An Introduction to Flow¶

If you’re a brand new Flow user, you’re in the right place! We’re going to walk through the basics of Flow by building a shopping cart backend.

Your First collection¶

To start with, we’re going to define a Flow collection that holds data about each user. We’ll have this collection accept user JSON documents via the REST API, and we’ll materialize the data in a Postgres table to make it available to our marketing team. Our devcontainer comes with a Postgres instance that’s started automatically, so all of this should “just work” in that environment.

Flow collections are declared in a YAML file, like so:

collections:
  - name: examples/shopping/users
    key: [/id]
    schema: user.schema.yaml

Note that the schema is defined in a separate file. This is a common pattern because it allows your schemas to be reused and composed. The actual schema is defined as:

user.schema.yaml¶

description: "A user who may buy things from our site"
type: object
properties:
  id: { type: integer }
  name: { type: string }
  email:
    type: string
    format: email
required: [id, name, email]

We can apply our collection to a local Flow instance by running:

$ flowctl build && flowctl develop

Now that it’s applied, we’ll leave that terminal running and open a new one to simulate some users being added.

curl -H 'Content-Type: application/json' -d @- 'http://localhost:8081/ingest' <<EOF
{
    "examples/shopping/users": [
        {
            "id": 6,
            "name": "Donkey Kong",
            "email": "bigguy@dk.com"
        },
        {
            "id": 7,
            "name": "Echo",
            "email": "explorer@ocean.net"
        },
        {
            "id": 8,
            "name": "Gordon Freeman",
            "email": "mfreeman@apeture.com"
        }
    ]
}
EOF

This will print out some JSON with information about the writing of the new data, which we’ll come back to later. Let’s check out our data in Postgres:

$ psql 'postgresql://flow:flow@localhost:5432/flow?sslmode=disable' -c "select id, email, name from shopping_users;"
id |         email         |      name
----+-----------------------+----------------
6 | bigguy@dk.com         | Donkey Kong
7 | explorer@ocean.net    | Echo
8 | freeman@apeture.com | Gordon Freeman
(3 rows)

As new users are added to the collection, they will continue to appear here. One of our users wants to update their email address, though. This is done by ingesting a new document with the same id.

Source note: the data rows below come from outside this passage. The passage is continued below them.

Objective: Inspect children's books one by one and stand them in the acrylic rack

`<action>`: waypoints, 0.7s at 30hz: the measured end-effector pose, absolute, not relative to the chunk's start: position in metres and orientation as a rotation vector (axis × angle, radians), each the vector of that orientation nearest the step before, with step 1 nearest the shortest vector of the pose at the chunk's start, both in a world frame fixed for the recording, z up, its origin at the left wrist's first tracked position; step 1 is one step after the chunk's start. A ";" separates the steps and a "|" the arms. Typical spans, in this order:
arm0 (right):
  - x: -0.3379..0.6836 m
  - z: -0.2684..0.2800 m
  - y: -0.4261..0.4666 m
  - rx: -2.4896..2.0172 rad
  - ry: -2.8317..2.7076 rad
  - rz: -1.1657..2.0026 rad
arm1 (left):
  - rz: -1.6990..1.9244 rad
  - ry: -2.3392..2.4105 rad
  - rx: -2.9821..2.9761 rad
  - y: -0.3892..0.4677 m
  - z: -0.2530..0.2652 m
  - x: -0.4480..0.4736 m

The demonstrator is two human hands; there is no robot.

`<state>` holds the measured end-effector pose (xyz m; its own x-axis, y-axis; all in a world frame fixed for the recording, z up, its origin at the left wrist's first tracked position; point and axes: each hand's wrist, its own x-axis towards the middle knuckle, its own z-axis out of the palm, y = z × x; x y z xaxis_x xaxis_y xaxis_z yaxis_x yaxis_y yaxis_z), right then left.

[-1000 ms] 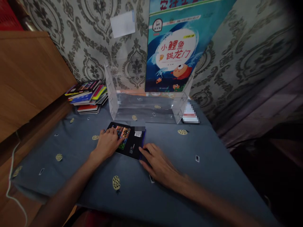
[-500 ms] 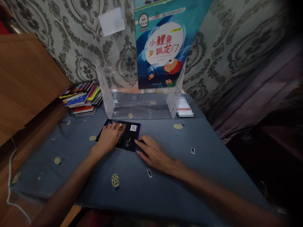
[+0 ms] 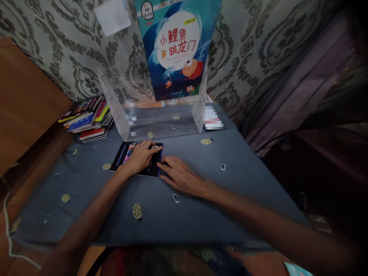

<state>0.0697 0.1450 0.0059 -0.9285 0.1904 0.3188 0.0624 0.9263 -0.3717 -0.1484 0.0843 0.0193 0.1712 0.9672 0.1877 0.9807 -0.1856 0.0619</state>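
A thin dark book (image 3: 120,158) lies flat on the cloth-covered table, with a coloured picture and white print on the face turned up. My left hand (image 3: 140,156) rests palm down across it, fingers stretched toward its right edge, covering much of the cover. At that right edge is my right hand (image 3: 181,175). Its fingers are loosely bent and apart, and the tips touch or nearly touch the book's edge. Neither hand is wrapped round the book.
Behind the book stands a clear acrylic rack (image 3: 161,128), with a blue picture book (image 3: 175,50) upright above it. Stacked books (image 3: 83,119) sit at the table's back left. A blurred white item (image 3: 212,117) is right of the rack. A wooden cabinet (image 3: 28,99) stands left.
My left hand has slid rightward over the book's cover, uncovering its left part and hiding the barcode. My right hand stays by the right edge. The whole view has shifted somewhat.
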 end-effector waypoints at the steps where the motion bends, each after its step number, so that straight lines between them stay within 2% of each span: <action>1: 0.070 0.006 0.146 -0.182 -2.735 0.515 | -0.297 -1.948 -2.381 0.082 0.021 -0.148; 11: 0.067 -0.010 0.150 -0.173 -2.681 0.576 | -0.194 -1.999 -2.611 0.042 0.039 -0.142; 21: 0.065 -0.025 0.155 -0.201 -2.573 0.614 | -0.098 -1.750 -2.518 0.015 0.027 -0.138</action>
<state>0.0653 0.1553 -0.0249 -0.8723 0.2467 0.4221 0.0295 0.8884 -0.4582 -0.1376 0.0154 0.0273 0.3480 0.9328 0.0941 0.9374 -0.3473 -0.0238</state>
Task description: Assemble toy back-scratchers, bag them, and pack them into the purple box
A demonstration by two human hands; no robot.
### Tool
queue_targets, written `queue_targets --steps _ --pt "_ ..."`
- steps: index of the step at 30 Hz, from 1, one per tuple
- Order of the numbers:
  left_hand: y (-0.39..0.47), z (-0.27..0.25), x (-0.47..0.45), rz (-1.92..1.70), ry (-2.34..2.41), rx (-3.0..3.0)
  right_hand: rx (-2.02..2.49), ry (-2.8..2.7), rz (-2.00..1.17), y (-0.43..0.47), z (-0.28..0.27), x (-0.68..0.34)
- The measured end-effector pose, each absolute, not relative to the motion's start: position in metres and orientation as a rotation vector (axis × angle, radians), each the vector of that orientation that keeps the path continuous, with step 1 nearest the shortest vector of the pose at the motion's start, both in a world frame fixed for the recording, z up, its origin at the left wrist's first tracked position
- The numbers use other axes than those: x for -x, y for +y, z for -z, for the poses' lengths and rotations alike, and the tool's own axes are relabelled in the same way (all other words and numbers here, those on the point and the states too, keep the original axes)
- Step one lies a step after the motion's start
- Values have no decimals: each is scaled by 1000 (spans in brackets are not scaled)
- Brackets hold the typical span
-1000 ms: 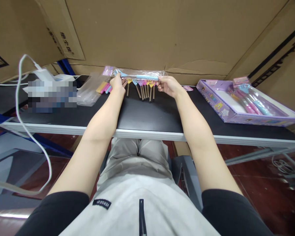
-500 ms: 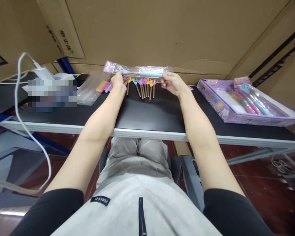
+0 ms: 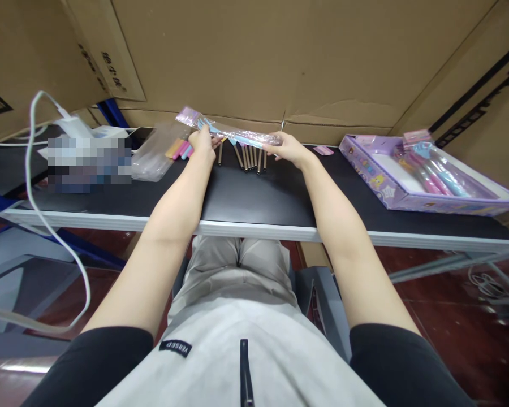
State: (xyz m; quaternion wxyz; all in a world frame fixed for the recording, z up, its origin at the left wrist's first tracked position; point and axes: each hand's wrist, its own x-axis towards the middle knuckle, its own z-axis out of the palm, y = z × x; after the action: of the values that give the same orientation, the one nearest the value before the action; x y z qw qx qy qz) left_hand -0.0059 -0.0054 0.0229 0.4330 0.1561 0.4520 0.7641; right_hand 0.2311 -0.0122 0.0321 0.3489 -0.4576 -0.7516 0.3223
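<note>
1. My left hand and right hand each pinch one end of a clear plastic sleeve, held tilted just above the black table; a blue tool sits inside it.
2. A purple tray at the right holds more sleeved tools in pink and blue.
3. A loose clear bag left of my hand holds coloured sticks.
4. A row of small tools lies on the table under the sleeve, their heads hidden by it.
5. The near half of the table is bare; cardboard walls the far edge.
6. A blurred patch hides items at the left.
</note>
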Motion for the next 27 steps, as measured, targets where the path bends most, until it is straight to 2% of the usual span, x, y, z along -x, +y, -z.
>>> queue_targets --steps 3,6,12,21,27 --pt "-11 -24 2 -1875 1188 -432 1139 -2110 -383 -7 -25 -226" --pt "-10 -23 -3 -1845 1211 -491 1136 -2266 -133 -11 -25 -221" --pt "1 -15 -9 -1719 1143 -529 1083 -2416 -213 -20 -24 -211" --pt "-8 -21 -14 -1594 1049 -580 1045 -2235 -436 -26 -34 -210" --pt "-17 -26 -16 -1559 1080 -609 1320 -2074 -34 -19 -66 -252"
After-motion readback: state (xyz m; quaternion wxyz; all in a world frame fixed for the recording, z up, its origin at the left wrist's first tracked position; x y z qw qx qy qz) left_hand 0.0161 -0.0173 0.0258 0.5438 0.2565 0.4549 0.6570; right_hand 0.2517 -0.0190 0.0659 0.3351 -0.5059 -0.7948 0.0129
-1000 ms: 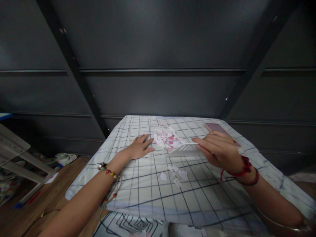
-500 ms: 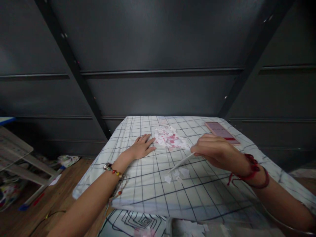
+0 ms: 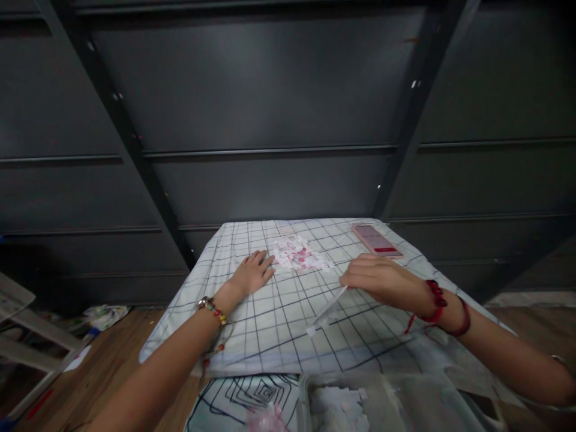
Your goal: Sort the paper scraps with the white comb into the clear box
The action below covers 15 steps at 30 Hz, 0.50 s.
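Note:
My left hand (image 3: 252, 273) lies flat on the checked cloth (image 3: 274, 324), fingers spread. Its fingertips are beside a heap of white and pink paper scraps (image 3: 294, 252). My right hand (image 3: 375, 279) is closed on one end of a thin white strip (image 3: 330, 304), which slants down and left over the cloth. I cannot make out what the strip is made of. A small white scrap (image 3: 311, 330) shows at its lower end; whether it touches the strip is unclear.
A pink-edged phone (image 3: 375, 241) lies at the back right of the table. At the front stands a clear plastic box (image 3: 303, 401) with white paper scraps (image 3: 342, 408) inside. Left of it is a pink translucent bundle (image 3: 267, 419). A dark panelled wall (image 3: 270, 186) rises behind.
The view has shifted, showing more of the plastic box. Several loose scraps lay under the strip before; now only a small one shows by its lower end. My left hand stays flat.

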Each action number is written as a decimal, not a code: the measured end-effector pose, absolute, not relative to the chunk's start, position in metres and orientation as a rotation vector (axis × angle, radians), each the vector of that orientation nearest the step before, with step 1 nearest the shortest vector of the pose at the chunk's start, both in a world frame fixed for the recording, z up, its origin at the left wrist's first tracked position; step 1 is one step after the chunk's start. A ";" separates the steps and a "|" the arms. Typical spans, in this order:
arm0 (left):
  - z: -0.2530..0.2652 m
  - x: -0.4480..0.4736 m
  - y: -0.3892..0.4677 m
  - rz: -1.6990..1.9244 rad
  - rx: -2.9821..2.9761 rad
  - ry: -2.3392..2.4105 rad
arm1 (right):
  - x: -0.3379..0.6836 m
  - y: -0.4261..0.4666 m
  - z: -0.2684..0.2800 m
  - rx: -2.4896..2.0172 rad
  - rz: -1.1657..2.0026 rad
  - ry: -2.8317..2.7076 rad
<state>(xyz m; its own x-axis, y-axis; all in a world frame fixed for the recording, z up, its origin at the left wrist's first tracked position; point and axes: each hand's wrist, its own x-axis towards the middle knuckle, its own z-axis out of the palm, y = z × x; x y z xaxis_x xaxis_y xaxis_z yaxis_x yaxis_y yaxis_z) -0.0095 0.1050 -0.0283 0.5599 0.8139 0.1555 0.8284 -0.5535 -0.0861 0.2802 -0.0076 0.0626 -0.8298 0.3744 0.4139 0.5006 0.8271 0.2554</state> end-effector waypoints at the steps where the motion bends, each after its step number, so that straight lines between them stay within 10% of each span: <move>1: -0.026 -0.008 0.101 -0.152 -2.620 -1.409 | 0.282 -0.010 0.063 -0.677 -0.521 -2.631; 15: -0.021 -0.020 0.069 -0.451 -2.797 -1.294 | 0.263 -0.037 0.060 -0.998 -0.698 -2.674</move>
<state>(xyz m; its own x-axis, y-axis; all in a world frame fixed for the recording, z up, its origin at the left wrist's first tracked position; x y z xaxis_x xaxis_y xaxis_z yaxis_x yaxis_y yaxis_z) -0.0203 0.0688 -0.0212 0.6130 0.7421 0.2713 0.7498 -0.6546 0.0964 0.2628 -0.0374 0.0603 -0.7509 0.5638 0.3439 0.6599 0.6600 0.3591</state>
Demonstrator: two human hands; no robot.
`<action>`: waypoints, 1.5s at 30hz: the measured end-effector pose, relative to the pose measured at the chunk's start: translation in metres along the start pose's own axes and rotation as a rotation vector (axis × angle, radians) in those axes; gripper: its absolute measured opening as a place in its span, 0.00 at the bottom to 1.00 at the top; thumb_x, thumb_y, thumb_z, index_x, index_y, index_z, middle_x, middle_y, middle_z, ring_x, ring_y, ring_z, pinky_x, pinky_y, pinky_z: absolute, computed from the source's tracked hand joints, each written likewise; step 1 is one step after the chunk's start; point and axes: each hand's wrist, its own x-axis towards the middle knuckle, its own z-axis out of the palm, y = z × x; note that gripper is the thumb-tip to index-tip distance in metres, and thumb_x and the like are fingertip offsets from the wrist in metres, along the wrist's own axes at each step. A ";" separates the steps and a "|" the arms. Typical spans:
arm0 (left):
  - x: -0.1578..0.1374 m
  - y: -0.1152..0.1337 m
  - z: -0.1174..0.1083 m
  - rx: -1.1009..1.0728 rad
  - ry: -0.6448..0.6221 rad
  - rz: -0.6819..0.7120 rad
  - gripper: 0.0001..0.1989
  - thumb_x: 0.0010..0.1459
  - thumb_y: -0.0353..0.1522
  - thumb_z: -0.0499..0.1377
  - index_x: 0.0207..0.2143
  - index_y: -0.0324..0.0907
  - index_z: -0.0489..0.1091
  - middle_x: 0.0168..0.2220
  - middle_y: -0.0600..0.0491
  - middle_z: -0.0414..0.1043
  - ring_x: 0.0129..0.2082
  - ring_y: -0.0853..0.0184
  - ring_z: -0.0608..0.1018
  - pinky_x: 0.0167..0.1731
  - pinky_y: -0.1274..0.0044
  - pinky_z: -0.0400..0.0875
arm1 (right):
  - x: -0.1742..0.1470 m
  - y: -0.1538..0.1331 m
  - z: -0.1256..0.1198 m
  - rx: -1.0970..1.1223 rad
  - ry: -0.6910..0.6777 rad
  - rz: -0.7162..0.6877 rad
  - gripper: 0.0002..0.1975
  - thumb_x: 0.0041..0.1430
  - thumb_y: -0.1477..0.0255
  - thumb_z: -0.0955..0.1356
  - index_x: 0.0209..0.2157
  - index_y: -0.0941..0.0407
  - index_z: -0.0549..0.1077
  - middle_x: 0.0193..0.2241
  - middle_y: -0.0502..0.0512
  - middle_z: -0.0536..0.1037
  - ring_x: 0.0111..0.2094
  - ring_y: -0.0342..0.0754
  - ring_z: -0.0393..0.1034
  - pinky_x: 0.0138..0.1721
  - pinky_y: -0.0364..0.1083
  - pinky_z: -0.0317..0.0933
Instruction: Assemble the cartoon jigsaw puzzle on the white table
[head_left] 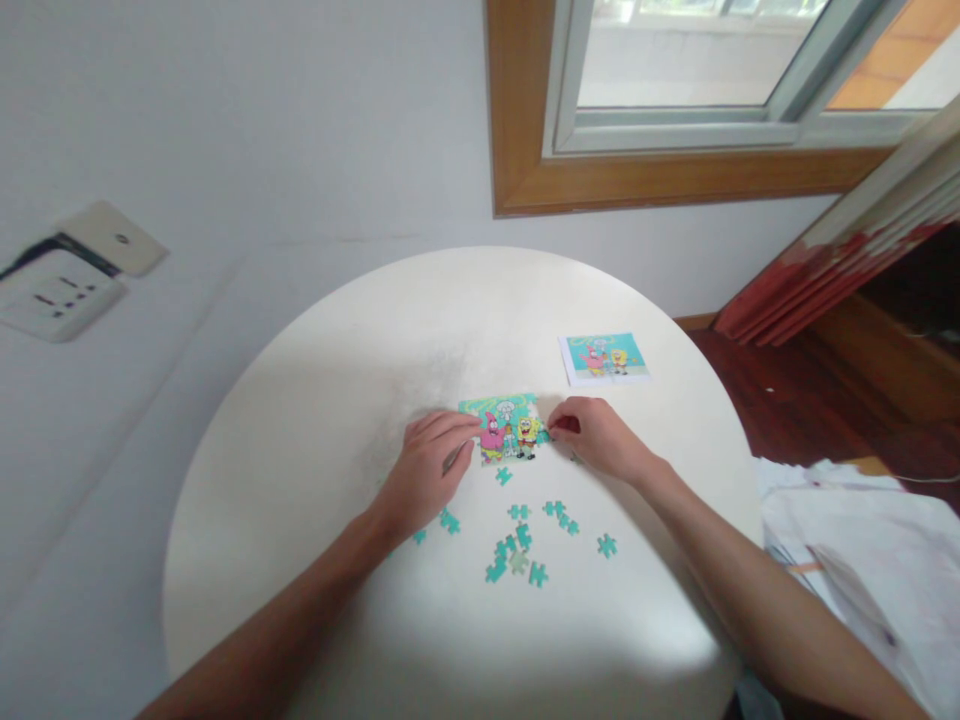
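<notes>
A partly joined jigsaw puzzle (491, 432) with cartoon figures on a turquoise ground lies flat on the round white table (300, 420). My left hand (431, 465) rests on its left edge, fingers stretched out and holding nothing. At the right edge, my right hand (600, 435) pinches a small turquoise puzzle piece (544, 436), partly hidden by the fingertips; whether it is locked in, I cannot tell. Nearer to me several loose turquoise pieces are scattered, among them one just below the puzzle (503, 476), a pale one (518, 562) and one farther right (607, 545).
A picture card (606, 358) showing similar cartoon figures lies beyond my right hand. Behind the table stand a white wall and a wood-framed window (517, 185). Power sockets (64, 295) are on the left wall. A red and white curtain (780, 290) hangs at right.
</notes>
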 end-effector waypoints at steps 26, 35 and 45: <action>-0.003 0.021 0.012 0.080 -0.321 0.136 0.25 0.63 0.39 0.58 0.62 0.54 0.61 0.62 0.53 0.65 0.62 0.54 0.60 0.58 0.58 0.53 | -0.011 -0.005 -0.002 -0.099 -0.026 -0.202 0.16 0.57 0.81 0.63 0.36 0.53 0.80 0.32 0.53 0.71 0.32 0.43 0.67 0.35 0.42 0.56; -0.001 0.014 0.005 0.093 -0.207 0.115 0.18 0.67 0.36 0.53 0.58 0.49 0.66 0.60 0.51 0.67 0.60 0.58 0.64 0.58 0.61 0.54 | -0.011 -0.002 -0.001 -0.059 0.017 -0.218 0.16 0.56 0.82 0.63 0.36 0.54 0.80 0.32 0.53 0.72 0.31 0.43 0.66 0.35 0.42 0.57; 0.005 -0.011 -0.028 0.029 0.159 -0.114 0.12 0.66 0.33 0.51 0.44 0.42 0.73 0.43 0.49 0.77 0.46 0.62 0.76 0.50 0.68 0.68 | -0.006 0.007 -0.013 0.060 0.362 -0.131 0.13 0.57 0.79 0.62 0.35 0.58 0.78 0.30 0.54 0.74 0.28 0.44 0.64 0.35 0.45 0.58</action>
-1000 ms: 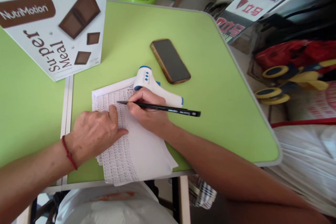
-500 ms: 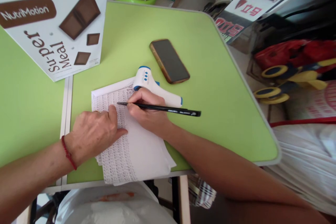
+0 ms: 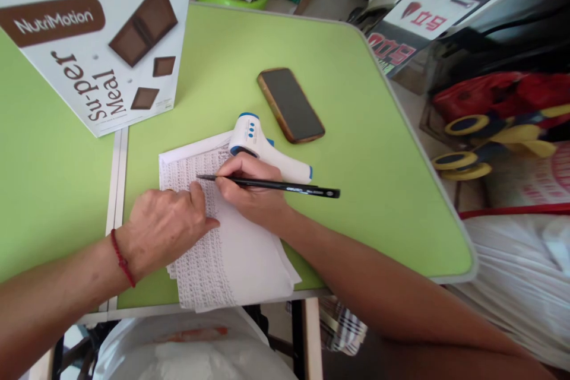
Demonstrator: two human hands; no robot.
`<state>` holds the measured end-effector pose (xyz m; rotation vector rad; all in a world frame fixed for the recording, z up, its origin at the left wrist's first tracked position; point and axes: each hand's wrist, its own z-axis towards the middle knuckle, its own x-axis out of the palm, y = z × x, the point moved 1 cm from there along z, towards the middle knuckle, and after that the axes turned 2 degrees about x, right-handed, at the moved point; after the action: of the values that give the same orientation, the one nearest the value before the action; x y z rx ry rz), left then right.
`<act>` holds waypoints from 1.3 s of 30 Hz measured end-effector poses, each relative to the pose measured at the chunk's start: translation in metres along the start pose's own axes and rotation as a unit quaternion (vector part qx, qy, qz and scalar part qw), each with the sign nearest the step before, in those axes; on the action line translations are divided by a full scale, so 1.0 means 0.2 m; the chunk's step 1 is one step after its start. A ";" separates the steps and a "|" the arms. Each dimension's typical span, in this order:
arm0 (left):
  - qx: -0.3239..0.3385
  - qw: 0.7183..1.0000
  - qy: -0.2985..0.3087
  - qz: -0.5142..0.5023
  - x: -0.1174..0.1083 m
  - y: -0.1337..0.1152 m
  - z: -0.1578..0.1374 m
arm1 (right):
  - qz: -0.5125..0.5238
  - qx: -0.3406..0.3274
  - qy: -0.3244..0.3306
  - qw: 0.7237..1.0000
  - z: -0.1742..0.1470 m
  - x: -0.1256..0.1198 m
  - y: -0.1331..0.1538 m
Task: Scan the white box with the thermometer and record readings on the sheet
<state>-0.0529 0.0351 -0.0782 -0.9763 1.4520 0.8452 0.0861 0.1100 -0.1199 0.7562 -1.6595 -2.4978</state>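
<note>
One left hand [image 3: 167,219] and one right hand [image 3: 256,202] make two, and between them there is one black pen [image 3: 307,190]. The green surface [image 3: 365,190] carries one phone [image 3: 291,104], one white handheld device [image 3: 249,133] with three blue dots [image 3: 252,130], and one carton [image 3: 80,80] printed with three chocolate pictures [image 3: 145,24] — two small, one large. The sheets of paper [image 3: 253,273] number more than one — they overlap too closely for an exact count — while the red bracelets come to one [image 3: 121,258].
</note>
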 end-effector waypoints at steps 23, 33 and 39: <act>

curl -H 'Content-Type: application/json' -d @- 'http://localhost:8081/ingest' <<EOF
{
    "examples/shopping/users": [
        {
            "id": 8,
            "name": "Gordon Freeman",
            "email": "gordo@retiredlife.org"
        }
    ]
}
EOF

If we re-run the Postgres query, we’ll see that the row for Gordon Freeman has been updated. Since we declared the collection key of [ /id ], Flow will automatically combine the new document with the previous version. In this case, the most recent document for each id will be materialized. But Flow allows you to control how these documents are combined using reduction annotations, so you have control over how this works for each collection. The users collection is simply using the default reduction strategy lastWriteWins.

Writing Tests¶

Before we go, let’s add some tests that verify the reduction logic in our users collection. The tests section allows us to ingest documents and verify the fully reduced results automatically. Most examples from this point on will use tests instead of shell scripts for ingesting documents and verifying expected results.

tests:
  "A users email is updated":
    - ingest:
        collection: examples/shopping/users
        documents:
          - { id: 1, name: "Jane", email: "janesoldemail@email.test" }
          - { id: 2, name: "Jill", email: "jill@upahill.test" }
    - ingest:
        collection: examples/shopping/users
        documents:
          - id: 1
            name: Jane
            email: jane82@email.test
    - verify:
        collection: examples/shopping/users
        documents:
          - id: 1
            name: Jane
            email: jane82@email.test
          - id: 2
            name: Jill
            email: jill@upahill.test

Each test is a sequence of ingest and verify steps, which will be executed in the order written. In this test, we are first ingesting documents for the users Jane and Jill. The second ingest step provides a new email address for Jane. The verify step includes both documents, and will fail if any of the properties do not match.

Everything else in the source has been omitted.